Sampha Sisay, better known mononymously as Sampha, is one of R&B’s most prolific stars: an impressive title to hold considering he hadn’t released a proper album until Feb. 3.

But as early as three years ago, the British crooner was contributing to the work of today’s biggest stars. Sampha has produced, sung and written for Drake, Beyonce, Kanye West, Frank Ocean, Solange and a host of other big names in the music industry. ,

His aptly-named debut album “Process” was years in the making.

Marred by grief, this ten-track feature is an intensely personal album. Self-written and produced, with no features, Sampha’s single voice amplifies the crushing melodic cavern he constructs.

In the midst of the recording of the album, Sampha’s mother was diagnosed with stomach cancer. He returned home to care for her, putting his career on momentary hold. In 2015, she succumbed to her illness. Her death shapes and hangs in the atmosphere of “Process.”

The album shows Sampha wrestling with this grief, as well as with the turmoils of everyday life. The effect is apparent, falling into his subconscious in songs like “Blood On Me,” a sputtering and bombastic track where Sampha is haunted and stalked by hooded figures. “What Shouldn’t I Be?” finds Sampha sparring with himself and his family over his place in the world, crying out over sparse piano keys.
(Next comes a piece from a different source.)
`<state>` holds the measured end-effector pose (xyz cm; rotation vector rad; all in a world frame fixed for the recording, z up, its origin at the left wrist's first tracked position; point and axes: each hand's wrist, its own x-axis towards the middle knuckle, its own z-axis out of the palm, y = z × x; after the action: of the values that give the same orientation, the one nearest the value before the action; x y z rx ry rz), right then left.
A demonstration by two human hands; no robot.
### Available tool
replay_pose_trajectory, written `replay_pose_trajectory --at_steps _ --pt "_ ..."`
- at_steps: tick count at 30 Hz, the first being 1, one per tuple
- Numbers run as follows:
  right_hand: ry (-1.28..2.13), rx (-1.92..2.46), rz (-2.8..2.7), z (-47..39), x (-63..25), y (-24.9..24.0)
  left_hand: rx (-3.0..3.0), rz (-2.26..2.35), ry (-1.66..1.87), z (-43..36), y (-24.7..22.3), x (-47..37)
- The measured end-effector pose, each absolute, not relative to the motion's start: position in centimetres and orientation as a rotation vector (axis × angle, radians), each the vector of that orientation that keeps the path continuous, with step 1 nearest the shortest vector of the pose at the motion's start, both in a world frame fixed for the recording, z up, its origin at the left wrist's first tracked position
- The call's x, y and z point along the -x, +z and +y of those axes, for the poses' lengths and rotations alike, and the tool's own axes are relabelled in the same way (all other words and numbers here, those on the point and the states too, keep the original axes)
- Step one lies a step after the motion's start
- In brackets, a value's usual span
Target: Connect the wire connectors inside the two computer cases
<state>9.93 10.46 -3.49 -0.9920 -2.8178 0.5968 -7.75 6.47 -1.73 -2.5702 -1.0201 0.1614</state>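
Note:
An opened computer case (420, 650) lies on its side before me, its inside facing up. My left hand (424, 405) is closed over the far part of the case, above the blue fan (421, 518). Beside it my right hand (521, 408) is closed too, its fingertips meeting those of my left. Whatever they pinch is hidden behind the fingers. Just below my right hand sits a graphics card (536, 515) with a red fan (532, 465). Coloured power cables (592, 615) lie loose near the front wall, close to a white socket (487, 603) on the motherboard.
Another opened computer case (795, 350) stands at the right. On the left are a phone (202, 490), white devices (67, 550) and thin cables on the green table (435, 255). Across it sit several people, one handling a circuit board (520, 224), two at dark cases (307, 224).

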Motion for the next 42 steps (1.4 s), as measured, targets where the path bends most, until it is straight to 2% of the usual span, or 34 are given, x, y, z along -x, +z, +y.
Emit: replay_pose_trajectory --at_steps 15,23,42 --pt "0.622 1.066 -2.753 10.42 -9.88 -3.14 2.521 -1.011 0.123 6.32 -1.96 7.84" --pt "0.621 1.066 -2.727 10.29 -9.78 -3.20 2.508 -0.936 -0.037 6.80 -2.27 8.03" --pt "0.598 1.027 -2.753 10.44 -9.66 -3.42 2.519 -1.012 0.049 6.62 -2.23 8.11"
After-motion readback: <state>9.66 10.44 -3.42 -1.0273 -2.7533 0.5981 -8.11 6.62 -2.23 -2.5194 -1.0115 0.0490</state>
There are a few fleeting bright spots on this album. “Incomplete Kisses” features a jittery synth-pop beat intermixed with Sampha’s striking falsettos as an ode to a lover. The production is filled with punching drums and fleeting synths, similar to much of the work that Sampha has done with British electronic producer SBTRKT. The other-worldly production blends with Sampha’s own alien voice, which can go from a piercing shriek to a mellow cry in the same stanza. Sampha’s voice seems to gasp for air after emerging past a literal lump in his throat, an issue he delves into on “Plastic 100C.”
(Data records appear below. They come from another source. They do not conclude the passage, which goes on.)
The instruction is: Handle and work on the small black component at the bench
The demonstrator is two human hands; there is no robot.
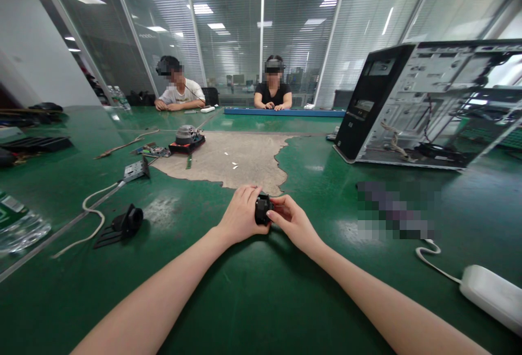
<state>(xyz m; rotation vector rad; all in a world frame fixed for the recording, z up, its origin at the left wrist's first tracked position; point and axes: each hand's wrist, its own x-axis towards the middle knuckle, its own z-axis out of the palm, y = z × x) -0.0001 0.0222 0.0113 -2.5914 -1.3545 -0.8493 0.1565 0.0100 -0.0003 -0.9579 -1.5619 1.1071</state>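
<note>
A small black device (263, 210) is held just above the green table (228, 300), between my two hands. My left hand (241, 215) wraps round its left side, with the fingers over the top and the thumb below. On its right side, my right hand (292, 221) grips it with thumb and fingertips. The palm sides of both hands and part of the device are hidden. Beyond my hands lies a bare beige patch (253, 154) of the tabletop, with small white scraps on it.
An open computer case (354, 110) stands at the right, above a white power adapter (491, 295). At the left are a black bracket part (126, 222), a metal box (136, 169) with a cable, a cooler (187, 136) and a plastic bottle (20, 224). Two people sit across the table.
</note>
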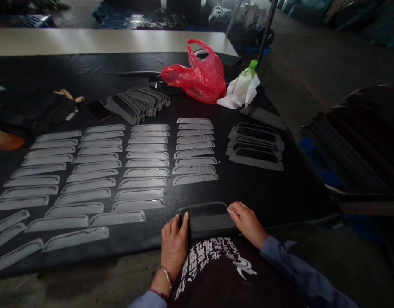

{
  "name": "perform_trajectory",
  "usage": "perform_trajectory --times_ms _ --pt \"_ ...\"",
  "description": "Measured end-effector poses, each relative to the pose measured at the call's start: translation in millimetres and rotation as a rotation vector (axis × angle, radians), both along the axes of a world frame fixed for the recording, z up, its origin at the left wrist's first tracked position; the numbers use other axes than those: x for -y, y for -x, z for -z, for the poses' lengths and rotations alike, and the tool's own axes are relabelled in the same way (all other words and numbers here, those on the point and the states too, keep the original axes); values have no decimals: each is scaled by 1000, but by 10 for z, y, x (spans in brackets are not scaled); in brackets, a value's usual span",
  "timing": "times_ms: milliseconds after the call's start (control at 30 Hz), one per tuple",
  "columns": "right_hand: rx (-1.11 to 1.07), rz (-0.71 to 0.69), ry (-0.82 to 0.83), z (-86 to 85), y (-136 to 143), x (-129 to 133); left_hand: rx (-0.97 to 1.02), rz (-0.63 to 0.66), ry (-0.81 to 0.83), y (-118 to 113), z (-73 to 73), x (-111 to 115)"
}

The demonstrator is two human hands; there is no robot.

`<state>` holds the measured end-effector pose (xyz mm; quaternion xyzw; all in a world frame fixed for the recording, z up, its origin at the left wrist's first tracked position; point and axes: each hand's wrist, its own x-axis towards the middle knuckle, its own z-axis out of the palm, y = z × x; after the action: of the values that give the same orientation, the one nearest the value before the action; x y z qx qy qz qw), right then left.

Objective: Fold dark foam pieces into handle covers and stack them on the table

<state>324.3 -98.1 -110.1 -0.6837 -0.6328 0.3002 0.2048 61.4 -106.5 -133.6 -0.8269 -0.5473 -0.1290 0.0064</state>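
A dark, flat panel [211, 219] with a curved top edge and a greyer lower band lies at the table's front edge, right before me. My left hand [175, 239] grips its left end, the thumb extended along it and the other fingers curled. At the upper right corner, the fingers of my right hand [246, 220] are pinched together on the rim. Just beyond the panel, columns of grey curved strips [196, 177] are laid out across the table. To the right lies an overlapping group of dark panels [256, 147] with grey borders.
A fanned pile of grey-edged pieces [137, 105] lies farther back beside a phone [98, 110]. A red plastic bag [205, 77] and a green-capped bottle wrapped in white [243, 87] stand at the back. Dark stacked sheets [354, 141] are right of the black-covered table [248, 188].
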Motion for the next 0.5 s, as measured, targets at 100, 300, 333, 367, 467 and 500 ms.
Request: perform_trajectory --times_ms 100,300,333,367,467,500 --pt "14 25 24 24 32 -22 -2 1 -6 -6 1 5" --pt "64 6 53 44 41 -43 -7 -5 -8 -15 1 10" --pt "66 6 59 45 39 -44 -7 -5 -6 -15 -1 10" --pt "65 5 65 43 37 -44 -8 -3 -5 -13 -3 11" --pt "52 3 75 30 33 -47 -12 0 0 -9 -7 10" --pt "48 2 75 24 33 -48 -15 0 3 -8 -7 10"
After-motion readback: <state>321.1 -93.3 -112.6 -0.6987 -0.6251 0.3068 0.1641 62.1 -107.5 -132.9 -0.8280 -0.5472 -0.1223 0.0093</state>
By far the most soul-gripping song is “(No One Knows Me) Like the Piano.” In only 14 lines, Sampha details his poignant journey with his mother, culminating in acceptance that his mother will pass soon. With nothing but piano keys and his own solemn voice, Sampha confides in his piano one of the most heart-wrenching songs I’ve ever heard.
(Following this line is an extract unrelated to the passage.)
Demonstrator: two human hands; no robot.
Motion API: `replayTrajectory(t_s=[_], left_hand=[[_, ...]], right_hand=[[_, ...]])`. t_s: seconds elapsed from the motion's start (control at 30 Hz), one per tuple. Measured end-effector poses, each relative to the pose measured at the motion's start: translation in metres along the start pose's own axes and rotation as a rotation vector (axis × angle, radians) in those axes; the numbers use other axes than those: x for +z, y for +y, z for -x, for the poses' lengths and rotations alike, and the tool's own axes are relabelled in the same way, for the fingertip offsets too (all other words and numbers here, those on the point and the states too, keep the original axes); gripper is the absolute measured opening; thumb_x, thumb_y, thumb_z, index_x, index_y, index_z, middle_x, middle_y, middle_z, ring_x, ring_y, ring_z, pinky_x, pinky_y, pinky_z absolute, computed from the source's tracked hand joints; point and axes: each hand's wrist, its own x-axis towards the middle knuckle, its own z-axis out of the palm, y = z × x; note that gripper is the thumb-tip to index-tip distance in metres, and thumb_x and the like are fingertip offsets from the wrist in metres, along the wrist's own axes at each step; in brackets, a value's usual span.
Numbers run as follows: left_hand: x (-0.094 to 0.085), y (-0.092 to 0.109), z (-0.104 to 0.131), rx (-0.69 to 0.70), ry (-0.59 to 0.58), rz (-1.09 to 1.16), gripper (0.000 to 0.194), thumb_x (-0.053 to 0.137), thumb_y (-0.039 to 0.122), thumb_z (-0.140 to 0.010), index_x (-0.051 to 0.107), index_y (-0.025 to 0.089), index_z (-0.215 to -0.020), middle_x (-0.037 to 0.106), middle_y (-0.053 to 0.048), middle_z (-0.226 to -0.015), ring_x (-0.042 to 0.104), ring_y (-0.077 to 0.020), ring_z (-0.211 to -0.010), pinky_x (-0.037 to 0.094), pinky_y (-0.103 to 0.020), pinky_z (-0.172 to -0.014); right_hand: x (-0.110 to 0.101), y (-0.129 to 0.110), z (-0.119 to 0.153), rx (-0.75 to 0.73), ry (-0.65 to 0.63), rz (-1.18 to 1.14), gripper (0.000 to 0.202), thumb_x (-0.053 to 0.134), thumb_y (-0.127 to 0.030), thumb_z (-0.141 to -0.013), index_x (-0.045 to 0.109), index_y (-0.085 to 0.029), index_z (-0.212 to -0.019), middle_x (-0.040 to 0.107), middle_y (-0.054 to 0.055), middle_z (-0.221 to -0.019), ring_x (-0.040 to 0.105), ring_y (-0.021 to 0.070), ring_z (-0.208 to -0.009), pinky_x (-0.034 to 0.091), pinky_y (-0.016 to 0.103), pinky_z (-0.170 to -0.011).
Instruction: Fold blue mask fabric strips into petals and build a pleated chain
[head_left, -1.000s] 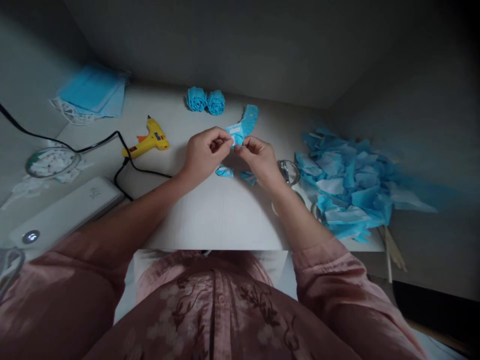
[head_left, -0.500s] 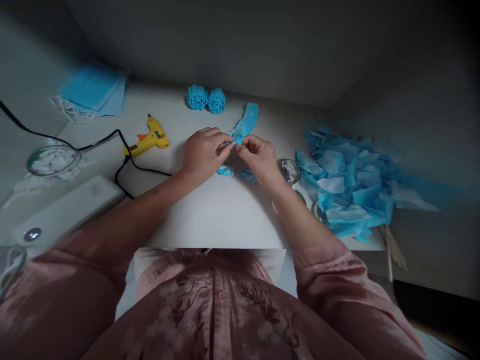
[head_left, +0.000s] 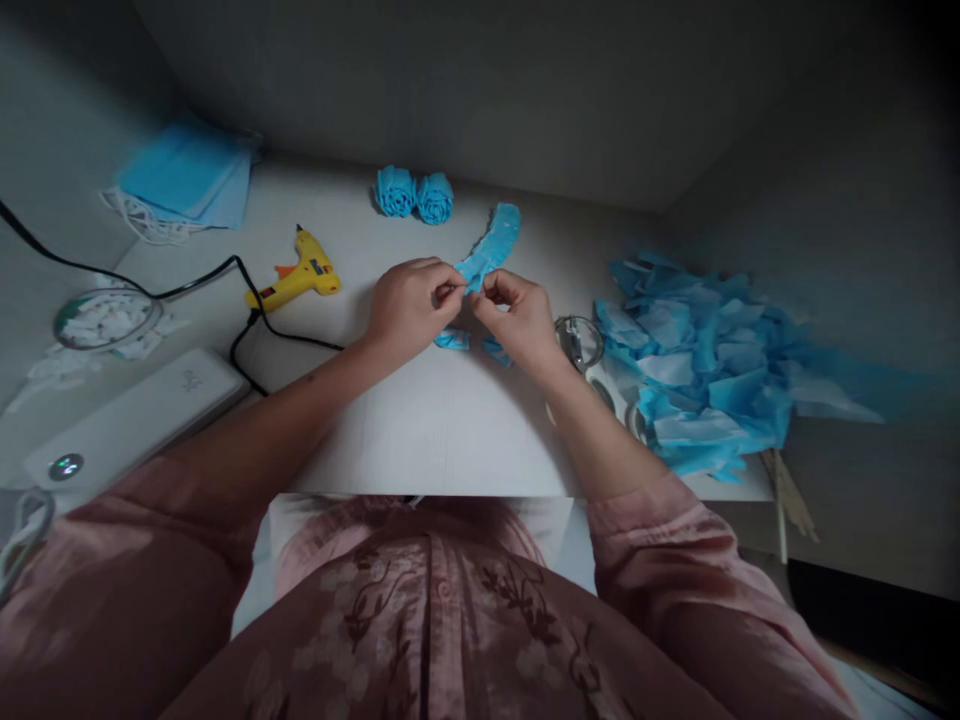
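Observation:
Between my two hands is a curved strip of blue fabric [head_left: 496, 240], its near end gathered in folds and its far end sticking up and away. My left hand [head_left: 414, 305] pinches that near end from the left with thumb and forefinger. From the right, my right hand [head_left: 519, 315] pinches the same end, fingertips almost touching the left ones. On the table just below the hands lie two small blue pieces [head_left: 452, 340], partly covered by the fingers. Two rolled blue fabric roses [head_left: 405, 193] sit side by side beyond the strip.
A yellow glue gun [head_left: 300, 275] with a black cord lies left. Blue face masks [head_left: 187, 180] are stacked at the back left, near white scraps [head_left: 109, 322] and a white power bank [head_left: 142, 420]. Right are a blue scrap heap [head_left: 697, 350] and a metal ring-shaped object [head_left: 579, 343].
The fingers have shifted slightly on the gathered end of the strip, showing more of its folds. The hands stay in nearly the same place.

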Motion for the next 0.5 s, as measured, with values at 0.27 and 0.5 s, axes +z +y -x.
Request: replayTrajectory(t_s=[0.27,0.5], left_hand=[[-0.0007,-0.0026,-0.0005,0.0,-0.017,0.053,0.011,0.062,0.016,-0.077,0.072,0.021,-0.077,0.061,0.0,-0.068,0.051,-0.0148,-0.065,0.039,-0.028,-0.067],[-0.0006,-0.0018,-0.0006,-0.008,-0.018,0.052,0.013,0.059,0.015,-0.077,0.07,0.021,-0.074,0.062,0.0,-0.068,0.051,-0.015,-0.065,0.04,-0.029,-0.068]], right_hand=[[-0.0003,0.0003,-0.0009,0.004,0.012,-0.004,0.017,0.059,-0.024,-0.079,0.048,-0.021,-0.067,0.044,-0.005,-0.064,0.04,0.0109,-0.062,0.031,0.028,-0.063],[0.0003,-0.0006,-0.0006,0.0,0.012,0.008,0.017,0.059,-0.022,-0.079,0.047,-0.021,-0.067,0.045,-0.005,-0.064,0.04,0.0109,-0.063,0.032,0.028,-0.063]])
“Process” also details Sampha’s struggles with love. On “Timmy’s Prayer,” Sampha mulls over his regret of losing a lover. “Reverse Faults” deals with a similar quandary, wherein Sampha blames his own insecurities and issues on the problems in his romantic relationships.

The album is rife with symbolism. Lost after such tragedy, Sampha constructs grandiose situations from being trapped in Heaven to being buried alive and drowned. Nearly every song on this album has a deeper, more somber meaning than what first meets the ear.

Sampha took his time with this album, and it paid off. Through his loss, Sampha filled the aural space of “Process” with stand-out lyricism and superb production. The beautifully constructed album is a must-listen.

From such a dark and wretched place, Sampha forged pure and naked beauty.